Suppose your doctor also explained that "PSA-based screening leads to a substantial overdiagnosis of prostate tumors" and that treatment usually requires surgery.  The effects of treatment are serious: 20-30% of men treated with surgery and radiation suffer from long-term incontinence and erectile dysfunction.

Prostate cancer tends to grow so slowly that many men with prostate cancer should not be treated at all.  Unfortunately, once someone knows he has cancer, there's a very good chance he will elect treatment, even though we can't really tell if treatment will help.

Do you still want a PSA test?  Do you want one every year?

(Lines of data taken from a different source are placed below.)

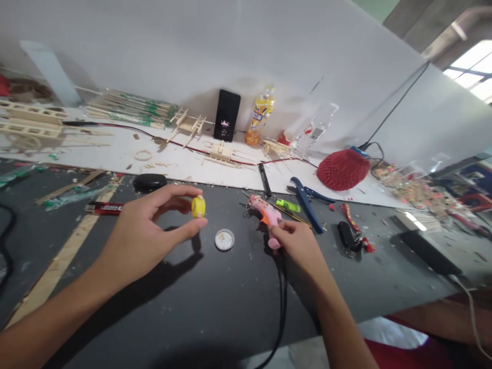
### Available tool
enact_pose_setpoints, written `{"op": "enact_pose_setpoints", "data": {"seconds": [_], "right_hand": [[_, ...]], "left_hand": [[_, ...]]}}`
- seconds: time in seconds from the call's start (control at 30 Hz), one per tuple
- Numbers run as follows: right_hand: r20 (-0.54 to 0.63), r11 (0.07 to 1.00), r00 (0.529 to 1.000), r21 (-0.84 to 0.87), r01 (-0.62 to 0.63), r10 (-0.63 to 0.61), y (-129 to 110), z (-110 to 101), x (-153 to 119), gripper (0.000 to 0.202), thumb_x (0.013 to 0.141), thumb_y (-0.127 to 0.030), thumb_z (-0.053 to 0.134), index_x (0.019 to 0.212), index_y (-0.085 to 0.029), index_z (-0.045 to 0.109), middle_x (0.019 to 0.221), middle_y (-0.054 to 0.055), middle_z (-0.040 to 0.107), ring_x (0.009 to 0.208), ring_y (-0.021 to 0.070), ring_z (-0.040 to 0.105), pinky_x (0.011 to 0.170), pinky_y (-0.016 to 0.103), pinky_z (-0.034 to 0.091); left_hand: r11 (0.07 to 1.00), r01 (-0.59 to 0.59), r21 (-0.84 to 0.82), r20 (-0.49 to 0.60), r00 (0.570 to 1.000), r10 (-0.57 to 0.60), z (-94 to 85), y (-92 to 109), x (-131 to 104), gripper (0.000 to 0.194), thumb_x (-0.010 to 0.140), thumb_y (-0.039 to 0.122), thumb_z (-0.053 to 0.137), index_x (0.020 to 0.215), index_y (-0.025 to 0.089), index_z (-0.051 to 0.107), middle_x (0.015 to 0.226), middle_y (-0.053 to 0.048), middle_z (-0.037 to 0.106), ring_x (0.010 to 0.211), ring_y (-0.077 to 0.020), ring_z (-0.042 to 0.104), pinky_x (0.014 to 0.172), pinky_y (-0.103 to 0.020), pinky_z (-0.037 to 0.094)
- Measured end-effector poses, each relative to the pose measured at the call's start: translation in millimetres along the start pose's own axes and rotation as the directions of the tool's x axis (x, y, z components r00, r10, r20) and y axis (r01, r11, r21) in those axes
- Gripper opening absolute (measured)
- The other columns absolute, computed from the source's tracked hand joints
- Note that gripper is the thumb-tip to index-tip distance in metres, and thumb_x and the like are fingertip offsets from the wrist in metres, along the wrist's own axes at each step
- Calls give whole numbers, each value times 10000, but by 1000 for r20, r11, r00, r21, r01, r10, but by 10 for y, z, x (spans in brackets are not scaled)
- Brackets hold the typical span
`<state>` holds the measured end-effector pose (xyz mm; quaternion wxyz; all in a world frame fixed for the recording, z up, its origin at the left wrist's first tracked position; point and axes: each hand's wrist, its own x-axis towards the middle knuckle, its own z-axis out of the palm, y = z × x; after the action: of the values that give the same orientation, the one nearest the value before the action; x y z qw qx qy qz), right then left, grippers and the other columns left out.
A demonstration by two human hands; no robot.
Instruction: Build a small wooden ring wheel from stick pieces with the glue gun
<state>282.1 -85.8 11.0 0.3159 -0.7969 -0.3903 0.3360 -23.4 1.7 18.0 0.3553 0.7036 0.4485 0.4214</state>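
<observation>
Around mid-frame, our left hand [142,238] is pinching a yellow piece [198,207]; our right hand [301,242] is gripping a pink tool [274,220].

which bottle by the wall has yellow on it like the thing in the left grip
The yellow-labelled bottle just right of the black phone, echoing the small yellow piece. The other bottle, farther right, is clear with red markings.

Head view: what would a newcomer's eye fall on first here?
Probably the bright yellow round piece pinched in the left hand, left of centre, and the pink tool in the right hand, just right of centre. Farther back, to the right, the red knitted bundle stands out.
</observation>
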Motion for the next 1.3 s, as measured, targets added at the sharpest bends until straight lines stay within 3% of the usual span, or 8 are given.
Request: {"op": "enact_pose_setpoints", "data": {"seconds": [0.1, 0.2, 0.3, 0.4, 0.6, 0.73, 1.03, 1.3], "right_hand": [[72, 952, 997, 304, -14, -8, 49, -84, -40, 405, 744, -584, 838, 813, -197, 741, 813, 108, 801, 582, 215, 672, 547, 322, 504], [112, 858, 991, 514, 5, -73, 65, -119, -172, 428, 674, -513, 914, 935, -205, 769, 863, 79, 791, 629, 186, 668, 587, 299, 535], [162, 767, 970, 641, 38, -183, 29, -103, -298, 417, 605, -484, 952, 865, -253, 721, 674, -32, 608, 551, 145, 515, 550, 280, 473], [250, 736, 923, 675, 50, -291, -50, -66, -327, 407, 664, -515, 937, 680, -252, 627, 548, -79, 424, 467, 113, 329, 523, 300, 408], [364, 791, 858, 606, 76, -361, -22, 56, -122, 467, 723, -645, 894, 720, -241, 659, 580, -30, 483, 518, 149, 373, 494, 295, 314], [372, 855, 850, 494, 158, -372, 122, 135, -29, 387, 817, -567, 920, 814, -252, 694, 605, -47, 469, 528, 148, 353, 474, 278, 272], [385, 889, 804, 269, 371, -452, 12, 126, -110, 423, 919, -378, 797, 673, -267, 472, 654, -33, 468, 592, 172, 415, 581, 313, 366], [284, 842, 797, 80, 534, -533, 87, 114, -71, 371, 944, -468, 768, 680, -282, 586, 601, -1, 570, 514, 187, 460, 494, 312, 426]], "left_hand": [[996, 23, -84, 23, 1000, -22, 22, 18, -18, 399, 819, 531, 928, 1160, 345, 835, 1022, 19, 857, 922, -216, 817, 937, -318, 693], [989, 46, -141, 42, 998, -41, 30, 36, -12, 408, 799, 507, 948, 1145, 322, 836, 1021, 2, 859, 925, -224, 809, 938, -332, 698], [978, 73, -193, 85, 995, -57, 47, 49, -11, 415, 792, 476, 957, 1143, 296, 828, 1069, -30, 866, 954, -238, 805, 949, -354, 699], [963, 110, -247, 154, 985, -73, 88, 27, -39, 413, 783, 434, 972, 1134, 281, 816, 1125, -52, 866, 975, -240, 810, 950, -353, 700], [913, 245, -326, 345, 930, -126, 235, -127, -152, 417, 876, 476, 931, 1208, 265, 793, 1089, -80, 871, 917, -244, 835, 818, -327, 723], [902, 295, -317, 405, 902, -153, 312, -199, -179, 414, 862, 440, 926, 1212, 260, 798, 1028, -65, 868, 901, -231, 828, 821, -311, 714], [912, 332, -240, 419, 883, -211, 330, -277, -220, 379, 839, 435, 954, 1186, 361, 818, 944, 31, 865, 884, -211, 807, 807, -264, 641], [949, 262, -177, 332, 923, -193, 346, -185, -187, 320, 745, 421, 1020, 1011, 371, 850, 756, 82, 779, 654, -152, 711, 615, -228, 562]]}}
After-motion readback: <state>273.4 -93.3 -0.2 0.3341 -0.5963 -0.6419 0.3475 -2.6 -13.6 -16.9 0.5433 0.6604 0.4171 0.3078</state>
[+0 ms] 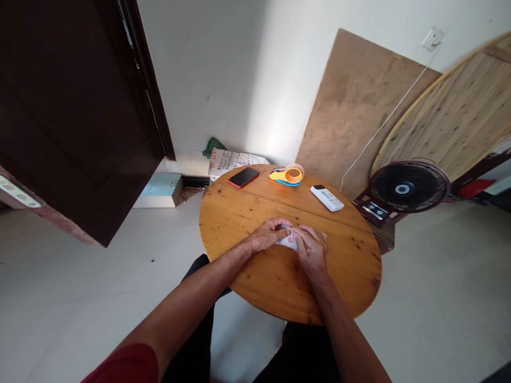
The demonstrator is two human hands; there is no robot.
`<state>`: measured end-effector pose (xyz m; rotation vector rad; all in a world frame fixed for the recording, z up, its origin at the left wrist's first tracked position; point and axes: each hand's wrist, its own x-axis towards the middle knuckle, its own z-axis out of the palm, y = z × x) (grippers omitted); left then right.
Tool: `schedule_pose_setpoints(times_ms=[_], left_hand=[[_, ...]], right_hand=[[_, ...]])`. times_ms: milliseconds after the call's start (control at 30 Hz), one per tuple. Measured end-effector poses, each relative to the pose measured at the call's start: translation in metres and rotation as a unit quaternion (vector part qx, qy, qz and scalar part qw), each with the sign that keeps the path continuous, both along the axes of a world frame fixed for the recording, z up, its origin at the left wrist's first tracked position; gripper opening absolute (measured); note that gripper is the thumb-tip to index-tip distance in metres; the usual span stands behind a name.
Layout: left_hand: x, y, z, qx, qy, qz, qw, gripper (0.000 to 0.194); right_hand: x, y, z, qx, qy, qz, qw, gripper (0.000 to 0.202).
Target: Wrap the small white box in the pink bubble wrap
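Observation:
Between my two hands is a small white packet with pink print [288, 240], low over the middle of the round wooden table [239, 218]. My left hand [269, 234] grips its left side, thumb pressed on top. On the other side, my right hand [313, 247] has its fingers closed on the packet's right edge. Much of the packet is hidden by the fingers, so whether it is sealed or folded I cannot tell.
Along the table's far side lie a red-edged phone [243, 177], an orange and blue tape dispenser [288, 174] and a white remote control [327, 198]. A black fan [409, 186] stands to the right. A dark door [75, 106] is at the left.

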<state>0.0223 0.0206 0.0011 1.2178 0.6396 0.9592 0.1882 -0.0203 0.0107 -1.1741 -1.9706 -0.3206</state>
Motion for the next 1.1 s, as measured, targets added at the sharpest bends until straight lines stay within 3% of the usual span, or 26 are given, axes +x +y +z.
schedule_pose_setpoints(times_ms=[233, 533, 733, 1100], left_hand=[[0.002, 0.0, 0.004, 0.066, 0.081, 0.042, 0.994, 0.033], [0.005, 0.005, 0.001, 0.146, 0.14, 0.066, 0.977, 0.023], [0.006, 0.008, 0.002, 0.247, 0.25, 0.132, 0.927, 0.026], [0.004, 0.006, 0.002, 0.211, 0.23, 0.14, 0.94, 0.027]], right_hand=[[0.001, 0.002, -0.002, -0.005, 0.008, -0.005, 1.0, 0.022], [0.0, 0.001, -0.002, 0.011, -0.03, -0.004, 0.999, 0.02], [0.0, -0.003, 0.001, -0.006, -0.083, -0.04, 0.996, 0.023], [0.001, -0.004, -0.002, -0.034, -0.12, -0.075, 0.989, 0.031]])
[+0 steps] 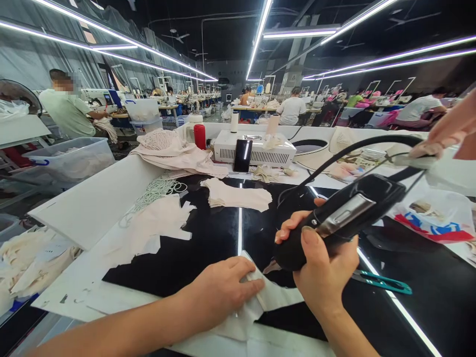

Well, after a thorough review of the evidence from multiple trials, the US Preventive Services Task Force recommended a few weeks ago that men not get PSA screening for prostate cancer.  They concluded:
"there is moderate certainty that the benefits of PSA-based screening for prostate cancer do not outweigh the harms." (USPSTF, Annals of Internal Medicine, 22 May 2012)
This recommendation, although based on a thorough assessment of risks and benefits, was met with howls of protest from urologists, who conduct most of the prostate cancer screening and treatment in the U.S. and elsewhere.  The American Urological Association stated bluntly:
"The AUA is outraged and believes that the Task Force is doing men a great disservice by disparaging what is now the only widely available test for prostate cancer, a potentially devastating disease."
The AUA also issued press releases and launched a lobbying effort, asking their members to contact the media and Congress.  They even provided a sample letter for urologists to send to their representatives in Congress.

Unfortunately for the AUA, their responses contain a very slanted presentation of the facts.  The AUA president's response emphasizes the studies that found a benefit for PSA testing, but ignores those that found no benefit.  In addition to this cherry-picking, they make the misleading claim that the recent U.S. PLCO study found "a significant reduction of prostate cancer death rates," which it did not.  In fact, the PLCO study found a higher death rate from prostate cancer in men who received PSA testing.
And the AUA statements ignore the very serious risks of prostate surgery; essentially they are pretending the risk is zero.

Why did the urologists react so strongly?  The answer appears to be simple: money.  Urologists make a lot of money on prostate cancer treatments. The USPSTF estimated that in the first 20 years of PSA testing, 1 million additional men were treated as a result of screening.   And if the surgery is unnecessary, you don't get a refund.  

So who are you going to believe?  The Preventive Task Force report presents a thorough review, laying all the details on the table.  Their members don't make a profit from prostate surgeries.  Their report simply more credible than the knee-jerk reaction from the urologists' association.  I'll let the Task Force have the last word:
"The harms of PSA-based screening for prostate cancer include a high rate of false-positive results and accompanying negative psychological effects, high rate of complications associated with diagnostic biopsy, and—most important—a risk for overdiagnosis coupled with overtreatment. Depending on the method used, treatments for prostate cancer carry the risk for death, cardiovascular events, urinary incontinence, erectile dysfunction, and bowel dysfunction. Many of these harms are common and persistent." 
At my last checkup, my doctor asked if I wanted a PSA test.  I told him no thanks.